Пятнадцатого Собрайл и Гильдебранд вместе ужинали в ресторане, отделанном, как и бар, деревом, с массивным камином, в котором весело потрескивали толстые поленья. Собрайл и Гильдебранд сидели за столиком по одну сторону камина, а по другую расположилась уже знакомая молодая чета: они через стол держались за руки и были всецело заняты друг другом. С потрескавшихся портретов XVIII века, тёмных от загустевшего лака и насевшей свечной копоти, строго взирали полуразличимые лица священников и сквайров. Ужин происходил при свечах. Заказали лососёвый мусс под соусом из раков, фазана со всевозможными гарнирами, сыр стилтон и шербет cassis maison. Собрайл вкушал блюдо за блюдом и сожалел, что вряд ли ему скоро удастся побывать здесь вновь. Каждое посещение этой части земного шара доставляло ему огромное удовольствие. Он любил останавливаться в «Одинокой рябине»: здесь такие дивно-неровные полы, в первом этаже вымощенные плитняком, во втором дощатые; лишь поставишь на ковёр ногу – раздаётся романтический скрип. Потолки в узких коридорах столь низкие, что Собрайлу приходилось нагибать долговязую шею. Вода в ванной издавала странное потумкивание и покашливание. Он наслаждался этими звуками, точно так же как наслаждался нескончаемыми серебряными струями из кранов с позолоченными ручками в своей суперсовременной ванной в Нью-Мексико. Всё было хорошо в своём роде – и старушка Англия, дымная, тесная, но уютная, и Нью-Мексико, с его просторами, жарким солнцем, зданиями из стекла, воздуха и стали. Сейчас он находился в том возбуждении, какое всегда испытывал перед перемещением на огромное расстояние: кровь волновалась в жилах, а сознание взмывало ввысь и парило, словно луна, над траекторией будущего пути от одной массы суши к другой – не тут и не там, а где-то посредине. Знакомое ощущение, но в этот раз сильное вдвойне… Время перед ужином он провёл у себя в комнате, занимаясь физическими упражнениями: делал привычные прогибы, наклоны, повороты, боксировал, напрягал и расслаблял мышцы, чувствуя, как члены обретают гибкость и упругость. Собрайлу нравилось тренировать тело. Благодаря этому он выглядел для своих лет молодцом. Разглядывая себя с головы до пят в высоком зеркале, Собрайл отметил, что в спортивном облачении – длинном чёрном трико, махровом джемпере – и с романтически растрепавшейся серебристой шевелюрой он весьма походит на своих возможных предков-пиратов или, по крайней мере, на пиратов из фильмов.
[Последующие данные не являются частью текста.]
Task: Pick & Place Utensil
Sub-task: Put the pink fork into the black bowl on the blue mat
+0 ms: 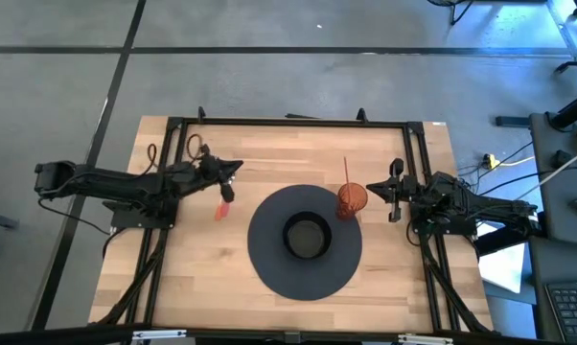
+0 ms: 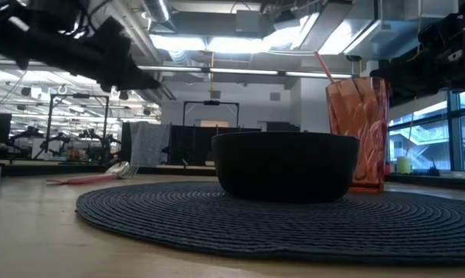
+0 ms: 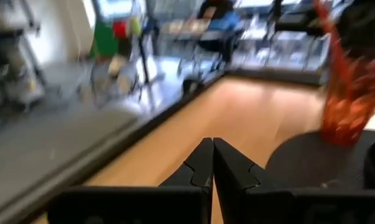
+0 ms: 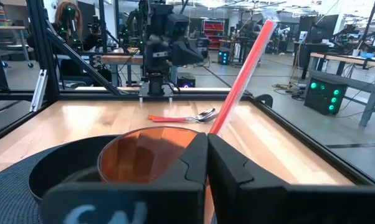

– Значит, завтра в Штаты, – сказал Гильдебранд. – Никогда там не был. Только видел по ящику. Вы меня поучите лекции читать?

Собрайл подумал, насколько было бы проще действовать в одиночку. Может, и не стоило связываться с этим Гильдебрандом. Но тогда это было бы чистой воды кражей, циничным осквернением могилы. В то время как теперь он лишь ускорял естественный ход событий. Покупал у Гильдебранда то, что в недалеком, весьма недалёком будущем – если верить словам компаньона о слабом здоровье лорда Падуба – всё равно окажется у него, Собрайла, в руках.

– Где вы припарковали «мерс»? – спросил Гильдебранд.

Собрайл счёл рискованным обсуждать вслух предстоящее предприятие.